▶ [TASK DETAILS] Look through the entries below, please, and copy every line with the word "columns".

▶ [TASK DATA]
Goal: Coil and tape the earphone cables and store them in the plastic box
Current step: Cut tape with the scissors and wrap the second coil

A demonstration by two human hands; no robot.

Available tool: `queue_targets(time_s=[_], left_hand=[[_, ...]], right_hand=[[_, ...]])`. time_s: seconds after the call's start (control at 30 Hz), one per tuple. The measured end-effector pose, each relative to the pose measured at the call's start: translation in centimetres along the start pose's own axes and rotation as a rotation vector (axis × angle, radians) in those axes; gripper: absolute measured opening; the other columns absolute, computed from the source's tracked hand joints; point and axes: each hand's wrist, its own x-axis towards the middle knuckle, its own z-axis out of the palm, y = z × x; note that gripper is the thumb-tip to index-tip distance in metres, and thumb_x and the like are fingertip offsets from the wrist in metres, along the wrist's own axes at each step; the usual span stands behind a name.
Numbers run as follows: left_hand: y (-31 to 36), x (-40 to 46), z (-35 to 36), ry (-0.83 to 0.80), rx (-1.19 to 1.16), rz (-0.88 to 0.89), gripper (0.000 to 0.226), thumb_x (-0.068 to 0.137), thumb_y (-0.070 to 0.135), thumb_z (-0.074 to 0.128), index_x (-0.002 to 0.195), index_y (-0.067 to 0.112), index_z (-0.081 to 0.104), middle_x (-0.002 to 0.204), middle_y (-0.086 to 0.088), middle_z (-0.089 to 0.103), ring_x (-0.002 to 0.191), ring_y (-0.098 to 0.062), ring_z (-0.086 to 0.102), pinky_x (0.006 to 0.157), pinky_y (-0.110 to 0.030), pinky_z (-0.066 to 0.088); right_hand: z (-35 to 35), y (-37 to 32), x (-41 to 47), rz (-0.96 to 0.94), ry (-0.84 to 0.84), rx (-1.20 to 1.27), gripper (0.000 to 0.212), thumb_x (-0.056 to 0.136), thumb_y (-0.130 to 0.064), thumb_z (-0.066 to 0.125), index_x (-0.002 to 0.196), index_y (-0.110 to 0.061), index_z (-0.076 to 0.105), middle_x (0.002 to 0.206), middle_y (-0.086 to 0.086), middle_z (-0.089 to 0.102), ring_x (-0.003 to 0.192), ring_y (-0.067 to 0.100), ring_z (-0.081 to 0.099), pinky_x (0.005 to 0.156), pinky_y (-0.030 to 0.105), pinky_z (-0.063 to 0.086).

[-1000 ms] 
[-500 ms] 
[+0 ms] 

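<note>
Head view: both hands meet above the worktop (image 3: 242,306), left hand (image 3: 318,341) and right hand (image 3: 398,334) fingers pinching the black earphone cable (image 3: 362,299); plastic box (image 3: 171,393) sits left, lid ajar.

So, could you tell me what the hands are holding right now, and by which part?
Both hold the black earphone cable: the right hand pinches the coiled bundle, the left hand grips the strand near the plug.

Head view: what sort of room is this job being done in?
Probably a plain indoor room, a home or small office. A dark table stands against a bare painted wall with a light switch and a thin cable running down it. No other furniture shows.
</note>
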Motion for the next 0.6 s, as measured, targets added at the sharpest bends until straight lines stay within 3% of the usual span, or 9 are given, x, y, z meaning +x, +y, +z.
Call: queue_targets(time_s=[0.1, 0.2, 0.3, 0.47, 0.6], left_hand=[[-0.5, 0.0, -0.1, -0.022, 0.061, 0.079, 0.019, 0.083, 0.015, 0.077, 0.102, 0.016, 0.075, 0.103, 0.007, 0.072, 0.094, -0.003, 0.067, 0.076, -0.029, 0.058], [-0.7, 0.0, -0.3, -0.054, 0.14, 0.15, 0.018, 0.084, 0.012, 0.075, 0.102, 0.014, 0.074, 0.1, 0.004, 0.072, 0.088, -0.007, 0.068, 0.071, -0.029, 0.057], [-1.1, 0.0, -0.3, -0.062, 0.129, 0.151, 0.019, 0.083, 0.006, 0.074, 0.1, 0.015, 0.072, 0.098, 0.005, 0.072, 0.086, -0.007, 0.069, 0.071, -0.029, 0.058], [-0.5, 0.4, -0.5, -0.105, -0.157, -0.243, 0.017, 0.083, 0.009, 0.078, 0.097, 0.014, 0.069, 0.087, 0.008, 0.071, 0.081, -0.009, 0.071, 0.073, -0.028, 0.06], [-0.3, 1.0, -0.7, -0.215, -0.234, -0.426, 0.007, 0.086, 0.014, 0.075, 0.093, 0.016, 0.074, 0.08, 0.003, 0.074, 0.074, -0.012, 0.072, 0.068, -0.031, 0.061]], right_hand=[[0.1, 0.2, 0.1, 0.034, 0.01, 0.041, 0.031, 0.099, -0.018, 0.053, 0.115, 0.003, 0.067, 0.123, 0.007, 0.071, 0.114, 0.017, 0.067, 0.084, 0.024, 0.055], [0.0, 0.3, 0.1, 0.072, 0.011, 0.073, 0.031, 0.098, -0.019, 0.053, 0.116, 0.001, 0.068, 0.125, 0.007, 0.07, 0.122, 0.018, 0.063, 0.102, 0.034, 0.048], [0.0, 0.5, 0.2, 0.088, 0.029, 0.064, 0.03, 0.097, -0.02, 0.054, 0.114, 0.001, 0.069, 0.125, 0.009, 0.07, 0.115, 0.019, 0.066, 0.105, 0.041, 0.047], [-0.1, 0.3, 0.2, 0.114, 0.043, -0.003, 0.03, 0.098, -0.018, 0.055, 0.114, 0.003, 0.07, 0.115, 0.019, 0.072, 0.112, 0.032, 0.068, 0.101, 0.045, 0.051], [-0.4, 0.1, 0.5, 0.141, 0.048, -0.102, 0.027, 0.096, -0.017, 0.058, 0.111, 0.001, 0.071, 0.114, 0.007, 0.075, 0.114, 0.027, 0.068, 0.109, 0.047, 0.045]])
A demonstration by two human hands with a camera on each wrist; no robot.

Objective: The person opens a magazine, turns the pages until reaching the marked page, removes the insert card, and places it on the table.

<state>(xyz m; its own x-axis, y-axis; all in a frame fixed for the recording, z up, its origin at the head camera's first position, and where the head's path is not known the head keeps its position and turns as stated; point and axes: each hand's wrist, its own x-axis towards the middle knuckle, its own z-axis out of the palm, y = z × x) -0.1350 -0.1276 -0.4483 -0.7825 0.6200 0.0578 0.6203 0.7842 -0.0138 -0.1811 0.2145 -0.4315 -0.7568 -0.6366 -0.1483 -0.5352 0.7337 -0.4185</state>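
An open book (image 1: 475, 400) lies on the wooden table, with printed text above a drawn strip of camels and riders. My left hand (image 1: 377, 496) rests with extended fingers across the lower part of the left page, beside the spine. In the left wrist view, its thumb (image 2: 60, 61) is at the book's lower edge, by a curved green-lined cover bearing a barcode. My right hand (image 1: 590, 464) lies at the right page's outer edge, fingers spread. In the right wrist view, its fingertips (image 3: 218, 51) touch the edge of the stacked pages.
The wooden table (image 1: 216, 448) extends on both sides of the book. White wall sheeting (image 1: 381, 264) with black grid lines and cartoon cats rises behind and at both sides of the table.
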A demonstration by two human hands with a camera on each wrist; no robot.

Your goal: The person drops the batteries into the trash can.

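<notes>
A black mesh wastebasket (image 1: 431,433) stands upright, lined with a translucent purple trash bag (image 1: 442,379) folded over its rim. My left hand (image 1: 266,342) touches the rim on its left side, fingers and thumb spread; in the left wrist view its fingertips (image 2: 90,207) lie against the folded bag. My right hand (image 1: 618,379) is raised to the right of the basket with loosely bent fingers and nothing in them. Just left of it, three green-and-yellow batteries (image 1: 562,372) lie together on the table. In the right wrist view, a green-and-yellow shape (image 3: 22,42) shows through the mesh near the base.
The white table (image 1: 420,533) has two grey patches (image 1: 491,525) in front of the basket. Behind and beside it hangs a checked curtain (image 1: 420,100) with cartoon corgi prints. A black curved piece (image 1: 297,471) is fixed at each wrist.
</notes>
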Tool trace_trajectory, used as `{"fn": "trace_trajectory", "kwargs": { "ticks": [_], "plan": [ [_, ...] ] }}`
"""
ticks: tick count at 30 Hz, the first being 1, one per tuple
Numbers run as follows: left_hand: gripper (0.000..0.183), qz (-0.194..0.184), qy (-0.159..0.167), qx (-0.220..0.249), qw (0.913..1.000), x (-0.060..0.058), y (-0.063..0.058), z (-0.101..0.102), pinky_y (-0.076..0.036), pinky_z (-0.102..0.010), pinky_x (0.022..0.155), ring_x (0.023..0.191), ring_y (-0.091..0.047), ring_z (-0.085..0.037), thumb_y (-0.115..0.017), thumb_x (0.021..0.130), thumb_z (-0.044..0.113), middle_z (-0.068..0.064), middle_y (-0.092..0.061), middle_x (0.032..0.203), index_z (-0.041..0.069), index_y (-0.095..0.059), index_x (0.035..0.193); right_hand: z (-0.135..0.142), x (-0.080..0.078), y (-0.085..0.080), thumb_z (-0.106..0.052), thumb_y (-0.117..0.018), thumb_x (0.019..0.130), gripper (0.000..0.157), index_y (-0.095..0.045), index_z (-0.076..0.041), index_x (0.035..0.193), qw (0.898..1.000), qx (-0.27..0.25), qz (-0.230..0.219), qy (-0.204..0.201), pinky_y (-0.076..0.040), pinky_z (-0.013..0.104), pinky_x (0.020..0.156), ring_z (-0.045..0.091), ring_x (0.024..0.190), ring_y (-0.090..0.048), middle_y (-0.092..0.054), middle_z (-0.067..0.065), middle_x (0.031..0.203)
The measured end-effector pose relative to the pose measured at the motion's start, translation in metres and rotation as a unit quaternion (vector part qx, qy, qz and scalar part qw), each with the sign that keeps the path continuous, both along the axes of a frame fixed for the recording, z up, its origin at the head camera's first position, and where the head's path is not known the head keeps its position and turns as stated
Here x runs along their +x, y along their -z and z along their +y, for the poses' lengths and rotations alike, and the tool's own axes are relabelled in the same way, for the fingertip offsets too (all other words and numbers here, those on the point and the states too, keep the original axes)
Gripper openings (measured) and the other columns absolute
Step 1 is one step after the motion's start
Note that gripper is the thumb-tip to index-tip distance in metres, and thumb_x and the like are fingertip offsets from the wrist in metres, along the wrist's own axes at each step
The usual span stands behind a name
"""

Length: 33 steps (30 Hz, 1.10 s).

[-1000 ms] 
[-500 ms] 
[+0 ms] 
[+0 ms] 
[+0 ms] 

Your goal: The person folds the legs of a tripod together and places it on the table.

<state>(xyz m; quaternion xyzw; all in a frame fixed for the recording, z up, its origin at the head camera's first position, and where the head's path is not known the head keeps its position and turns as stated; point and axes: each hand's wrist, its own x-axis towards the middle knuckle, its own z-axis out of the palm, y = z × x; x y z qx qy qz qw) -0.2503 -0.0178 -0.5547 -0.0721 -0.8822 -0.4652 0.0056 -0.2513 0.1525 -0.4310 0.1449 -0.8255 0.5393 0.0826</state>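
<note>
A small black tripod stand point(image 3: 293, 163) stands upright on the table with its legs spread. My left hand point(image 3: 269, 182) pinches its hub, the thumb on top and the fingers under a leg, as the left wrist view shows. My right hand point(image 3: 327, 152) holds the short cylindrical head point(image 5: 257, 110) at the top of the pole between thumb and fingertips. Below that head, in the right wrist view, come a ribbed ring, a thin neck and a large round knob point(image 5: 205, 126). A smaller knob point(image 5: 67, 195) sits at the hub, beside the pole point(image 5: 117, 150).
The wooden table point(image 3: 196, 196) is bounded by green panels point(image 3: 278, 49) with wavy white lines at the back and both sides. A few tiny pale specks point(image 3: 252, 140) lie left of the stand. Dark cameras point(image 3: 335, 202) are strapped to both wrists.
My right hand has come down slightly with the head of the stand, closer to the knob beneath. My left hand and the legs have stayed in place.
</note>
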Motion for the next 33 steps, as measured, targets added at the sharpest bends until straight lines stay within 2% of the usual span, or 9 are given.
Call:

▶ [ANSWER FOR THE TASK]
Available tool: `queue_targets(time_s=[_], left_hand=[[_, ...]], right_hand=[[_, ...]])`. time_s: seconds after the call's start (control at 30 Hz), one per tuple. The measured end-effector pose, each relative to the pose measured at the call's start: translation in centimetres along the start pose's own axes and rotation as a rotation vector (axis × angle, radians) in those axes; gripper: absolute measured opening; the other columns absolute, computed from the source's tracked hand joints; point and axes: each hand's wrist, its own x-axis towards the middle knuckle, its own z-axis out of the palm, y = z × x; note that gripper is the thumb-tip to index-tip distance in metres, and thumb_x and the like are fingertip offsets from the wrist in metres, along the wrist's own axes at each step; the usual span stands behind a name.
Gripper openings (measured) and the other columns absolute

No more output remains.